Onofre também não achava uma boa pedida viajar à noite, ainda mais com Nancy ao volante. Pensara em ficar, depois voltar de ônibus, mas não seria correto para com as meninas.
Ao adentrar a casa, Nancy sentiu-se retornando ao passado, como se ela própria tivesse sido uma das personagens daquela fatídica cena. A casa sofrera reformas, mas a posição da cozinha em relação ao quarto, onde outrora dormiam as crianças... O corredor estreito... A parede do calendário... Era realmente a casa de seus sonhos, a casa com a qual, literalmente, sonhava todas as noites.
Não eram boas sensações, compartilhadas por Lilo, o que fez Onofre e Lia também sentirem um leve desconforto. O fazendeiro mostrou rapidamente tudo o que havia para ser mostrado, sem fazer questão de muitos detalhes e logo convidou a todos a saírem para o ar exterior, a fim de se libertarem daquela opressão.
Nancy, para espanto de todos, mudou de ideia:
— Gente, eu estou tendo um pressentimento, acho que devemos ficar sim, seu Lilo tem razão.
O ancião estampou no rosto um ar de felicidade:
— Boa resolução, menina.
No trajeto, Lia sentia-se satisfeita, apesar de tudo, por isso comentou:
— Puxa, ainda bem que deu tudo certo. E nós que pensamos que seu Lilo era um assassino. Que nada, um amor de pessoa. Vamos voltar um dia, não é, Nancy?
Ela tinha o pensamento longe, afinal continuavam sem ter todas as respostas.
— Nancy?
— Quê? Ah, desculpe. O que foi que você disse?

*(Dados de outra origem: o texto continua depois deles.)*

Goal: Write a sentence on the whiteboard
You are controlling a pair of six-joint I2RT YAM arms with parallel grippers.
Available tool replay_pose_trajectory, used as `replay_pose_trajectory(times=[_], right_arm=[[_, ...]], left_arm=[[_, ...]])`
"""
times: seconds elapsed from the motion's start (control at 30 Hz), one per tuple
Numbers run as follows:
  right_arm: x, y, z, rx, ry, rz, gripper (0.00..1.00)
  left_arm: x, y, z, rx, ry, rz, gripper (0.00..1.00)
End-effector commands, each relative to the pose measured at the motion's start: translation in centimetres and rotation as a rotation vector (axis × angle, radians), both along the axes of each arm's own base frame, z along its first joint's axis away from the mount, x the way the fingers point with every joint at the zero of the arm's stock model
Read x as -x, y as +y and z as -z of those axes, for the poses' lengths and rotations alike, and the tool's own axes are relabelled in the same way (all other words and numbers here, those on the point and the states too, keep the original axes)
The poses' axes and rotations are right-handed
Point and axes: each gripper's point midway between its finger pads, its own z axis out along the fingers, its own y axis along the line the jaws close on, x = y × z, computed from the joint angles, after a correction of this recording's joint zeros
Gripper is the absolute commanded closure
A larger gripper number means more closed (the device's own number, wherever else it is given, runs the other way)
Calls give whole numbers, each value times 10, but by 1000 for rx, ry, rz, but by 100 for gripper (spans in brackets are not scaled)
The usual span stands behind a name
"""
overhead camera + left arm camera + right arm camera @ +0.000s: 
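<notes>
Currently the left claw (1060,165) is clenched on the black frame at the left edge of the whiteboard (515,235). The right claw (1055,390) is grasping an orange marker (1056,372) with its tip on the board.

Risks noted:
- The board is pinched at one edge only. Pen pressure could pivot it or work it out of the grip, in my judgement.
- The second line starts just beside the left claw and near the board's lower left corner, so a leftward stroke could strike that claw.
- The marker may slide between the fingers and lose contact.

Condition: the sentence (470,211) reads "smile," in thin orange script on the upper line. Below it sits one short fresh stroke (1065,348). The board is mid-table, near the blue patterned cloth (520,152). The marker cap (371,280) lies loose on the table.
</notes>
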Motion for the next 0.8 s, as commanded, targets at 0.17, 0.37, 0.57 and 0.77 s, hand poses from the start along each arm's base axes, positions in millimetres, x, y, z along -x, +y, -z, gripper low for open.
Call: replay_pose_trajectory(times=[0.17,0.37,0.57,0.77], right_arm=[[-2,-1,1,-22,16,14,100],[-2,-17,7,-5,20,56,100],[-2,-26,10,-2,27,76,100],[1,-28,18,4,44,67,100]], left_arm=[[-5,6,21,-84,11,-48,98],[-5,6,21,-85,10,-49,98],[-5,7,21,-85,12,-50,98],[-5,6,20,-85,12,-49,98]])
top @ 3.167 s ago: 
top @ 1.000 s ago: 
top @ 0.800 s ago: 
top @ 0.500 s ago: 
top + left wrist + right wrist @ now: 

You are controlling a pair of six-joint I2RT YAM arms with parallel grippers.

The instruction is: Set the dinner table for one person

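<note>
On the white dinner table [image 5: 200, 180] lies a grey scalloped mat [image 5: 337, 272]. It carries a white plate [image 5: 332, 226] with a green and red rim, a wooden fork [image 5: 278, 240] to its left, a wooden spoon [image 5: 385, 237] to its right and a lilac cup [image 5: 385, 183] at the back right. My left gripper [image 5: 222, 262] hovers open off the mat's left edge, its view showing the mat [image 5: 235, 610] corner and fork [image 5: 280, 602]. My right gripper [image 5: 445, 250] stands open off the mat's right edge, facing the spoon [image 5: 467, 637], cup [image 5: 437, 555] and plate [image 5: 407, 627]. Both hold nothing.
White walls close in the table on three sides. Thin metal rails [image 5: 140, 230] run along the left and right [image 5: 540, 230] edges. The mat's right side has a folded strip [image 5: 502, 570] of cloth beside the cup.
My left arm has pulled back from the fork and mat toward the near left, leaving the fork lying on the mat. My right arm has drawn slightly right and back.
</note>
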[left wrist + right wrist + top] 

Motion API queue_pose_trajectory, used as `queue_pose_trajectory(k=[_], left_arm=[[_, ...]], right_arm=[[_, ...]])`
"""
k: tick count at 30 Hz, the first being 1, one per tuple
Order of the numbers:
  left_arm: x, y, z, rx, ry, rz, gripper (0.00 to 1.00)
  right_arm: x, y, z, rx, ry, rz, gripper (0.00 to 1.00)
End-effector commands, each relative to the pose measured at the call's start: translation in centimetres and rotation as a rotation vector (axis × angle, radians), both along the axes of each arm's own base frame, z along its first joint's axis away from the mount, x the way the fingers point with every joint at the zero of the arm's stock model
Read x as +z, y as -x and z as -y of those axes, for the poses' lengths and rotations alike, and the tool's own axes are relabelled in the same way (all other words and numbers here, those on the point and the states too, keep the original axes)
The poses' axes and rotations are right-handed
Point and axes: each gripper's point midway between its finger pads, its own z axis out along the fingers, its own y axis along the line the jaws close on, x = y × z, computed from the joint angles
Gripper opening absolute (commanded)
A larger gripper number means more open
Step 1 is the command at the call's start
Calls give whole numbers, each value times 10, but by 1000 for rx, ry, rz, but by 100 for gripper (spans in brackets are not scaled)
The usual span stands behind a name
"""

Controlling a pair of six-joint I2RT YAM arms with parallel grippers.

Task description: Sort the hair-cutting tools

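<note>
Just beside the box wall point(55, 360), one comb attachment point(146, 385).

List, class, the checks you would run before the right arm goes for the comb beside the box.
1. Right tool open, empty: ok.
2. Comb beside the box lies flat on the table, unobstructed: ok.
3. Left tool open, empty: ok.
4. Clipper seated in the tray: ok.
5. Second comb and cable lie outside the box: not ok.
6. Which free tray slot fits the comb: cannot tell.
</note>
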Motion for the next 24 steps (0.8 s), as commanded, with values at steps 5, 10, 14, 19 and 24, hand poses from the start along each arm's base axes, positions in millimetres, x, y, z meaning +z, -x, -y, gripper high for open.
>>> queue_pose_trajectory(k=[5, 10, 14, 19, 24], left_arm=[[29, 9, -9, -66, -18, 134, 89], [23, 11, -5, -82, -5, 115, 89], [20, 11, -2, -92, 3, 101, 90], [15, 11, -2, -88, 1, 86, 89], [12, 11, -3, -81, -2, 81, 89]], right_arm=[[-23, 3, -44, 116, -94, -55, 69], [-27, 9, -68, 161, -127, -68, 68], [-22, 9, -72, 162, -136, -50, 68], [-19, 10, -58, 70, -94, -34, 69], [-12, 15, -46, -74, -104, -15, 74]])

— Se a gente pode voltar algum dia...
— Claro. Vamos voltar, sim. Gostei do seu Lilo e agora, de alguma forma, me sinto ligada a ele, mas tem uma coisa que eu não lhes contei.
— E o que foi?
— Várias vezes, lá na fazenda, tive a impressão de já conhecer tudo aquilo. Dependendo do ângulo que eu olhava as coisas, principalmente as mais antigas, era como se já tivesse estado ali.
Seu Onofre, dessa feita no banco da frente, também fez um comentário:
— Também tenho algo que não falei a vocês.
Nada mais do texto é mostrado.